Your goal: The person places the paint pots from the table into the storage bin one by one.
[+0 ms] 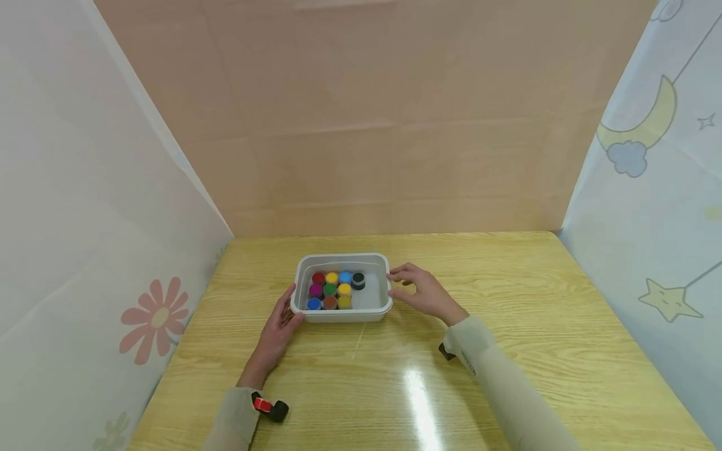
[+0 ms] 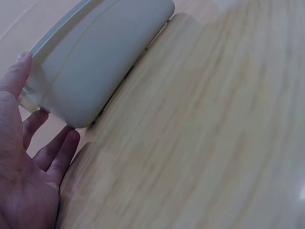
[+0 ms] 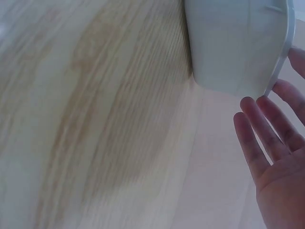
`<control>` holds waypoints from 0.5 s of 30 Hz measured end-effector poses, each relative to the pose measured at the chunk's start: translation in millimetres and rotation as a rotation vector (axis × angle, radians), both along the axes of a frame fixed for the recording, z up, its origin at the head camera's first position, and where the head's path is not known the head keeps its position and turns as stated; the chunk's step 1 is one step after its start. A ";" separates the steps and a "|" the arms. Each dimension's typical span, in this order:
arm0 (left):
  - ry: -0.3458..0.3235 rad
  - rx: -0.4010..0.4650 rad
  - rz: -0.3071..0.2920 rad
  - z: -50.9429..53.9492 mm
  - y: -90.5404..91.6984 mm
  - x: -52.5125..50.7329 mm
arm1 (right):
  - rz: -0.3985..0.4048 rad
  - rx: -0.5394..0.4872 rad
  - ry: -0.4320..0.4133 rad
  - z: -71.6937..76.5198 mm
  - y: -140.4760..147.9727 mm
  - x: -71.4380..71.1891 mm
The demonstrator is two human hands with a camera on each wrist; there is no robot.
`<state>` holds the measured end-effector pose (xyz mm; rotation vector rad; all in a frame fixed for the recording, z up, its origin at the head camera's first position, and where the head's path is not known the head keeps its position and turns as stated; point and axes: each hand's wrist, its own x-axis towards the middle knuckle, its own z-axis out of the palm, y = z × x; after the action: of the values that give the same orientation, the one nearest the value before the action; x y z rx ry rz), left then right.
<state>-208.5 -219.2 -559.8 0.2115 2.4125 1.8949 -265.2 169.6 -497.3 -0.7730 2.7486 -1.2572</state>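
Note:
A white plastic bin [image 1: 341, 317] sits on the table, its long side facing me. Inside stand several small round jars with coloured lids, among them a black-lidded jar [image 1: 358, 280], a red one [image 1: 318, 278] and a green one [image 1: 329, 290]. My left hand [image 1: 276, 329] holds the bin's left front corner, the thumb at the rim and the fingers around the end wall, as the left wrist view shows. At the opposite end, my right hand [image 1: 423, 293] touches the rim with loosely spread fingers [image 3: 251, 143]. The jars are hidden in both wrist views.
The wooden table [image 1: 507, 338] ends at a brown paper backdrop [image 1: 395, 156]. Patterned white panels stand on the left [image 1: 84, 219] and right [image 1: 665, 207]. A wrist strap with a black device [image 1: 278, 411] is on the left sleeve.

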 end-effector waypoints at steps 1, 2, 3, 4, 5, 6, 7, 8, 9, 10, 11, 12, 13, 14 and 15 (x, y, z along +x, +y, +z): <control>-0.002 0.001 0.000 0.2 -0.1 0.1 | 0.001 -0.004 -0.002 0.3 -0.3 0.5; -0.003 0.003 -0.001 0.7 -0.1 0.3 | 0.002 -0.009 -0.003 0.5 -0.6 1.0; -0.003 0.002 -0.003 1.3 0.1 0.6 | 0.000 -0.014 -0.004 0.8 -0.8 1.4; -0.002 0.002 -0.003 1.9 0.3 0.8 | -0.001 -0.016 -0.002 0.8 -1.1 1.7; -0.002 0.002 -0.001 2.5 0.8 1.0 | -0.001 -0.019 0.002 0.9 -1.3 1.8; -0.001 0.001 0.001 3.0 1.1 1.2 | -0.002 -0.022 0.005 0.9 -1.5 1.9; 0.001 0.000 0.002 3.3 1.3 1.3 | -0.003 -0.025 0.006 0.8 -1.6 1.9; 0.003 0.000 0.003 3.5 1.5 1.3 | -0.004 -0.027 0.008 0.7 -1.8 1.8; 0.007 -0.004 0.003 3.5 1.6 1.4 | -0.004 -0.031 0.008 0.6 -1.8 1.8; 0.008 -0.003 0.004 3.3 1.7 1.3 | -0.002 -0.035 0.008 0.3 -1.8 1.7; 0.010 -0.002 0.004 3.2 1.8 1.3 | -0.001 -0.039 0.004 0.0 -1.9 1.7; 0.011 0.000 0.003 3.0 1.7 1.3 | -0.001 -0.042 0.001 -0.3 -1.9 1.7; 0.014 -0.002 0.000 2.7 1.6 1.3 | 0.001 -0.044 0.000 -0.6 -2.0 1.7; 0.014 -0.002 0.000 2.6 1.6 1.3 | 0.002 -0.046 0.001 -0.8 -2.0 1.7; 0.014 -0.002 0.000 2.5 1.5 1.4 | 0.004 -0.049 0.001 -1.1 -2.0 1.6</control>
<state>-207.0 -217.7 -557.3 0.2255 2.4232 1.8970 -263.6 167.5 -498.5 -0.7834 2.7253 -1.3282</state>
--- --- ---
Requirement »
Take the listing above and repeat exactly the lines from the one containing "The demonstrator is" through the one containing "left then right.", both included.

Result »
The demonstrator is two human hands with a camera on each wrist; there is no robot.
`<state>` holds the measured end-effector pose (xyz mm; rotation vector rad; all in a frame fixed for the recording, z up, its origin at the head camera's first position, and where the head's path is not known the head keeps its position and turns as stated; point and axes: each hand's wrist, its own x-axis towards the middle knuckle, its own z-axis out of the palm, y = z × x; after the action: of the values that give the same orientation, the one nearest the value before the action; x y z rx ry rz), left then right.

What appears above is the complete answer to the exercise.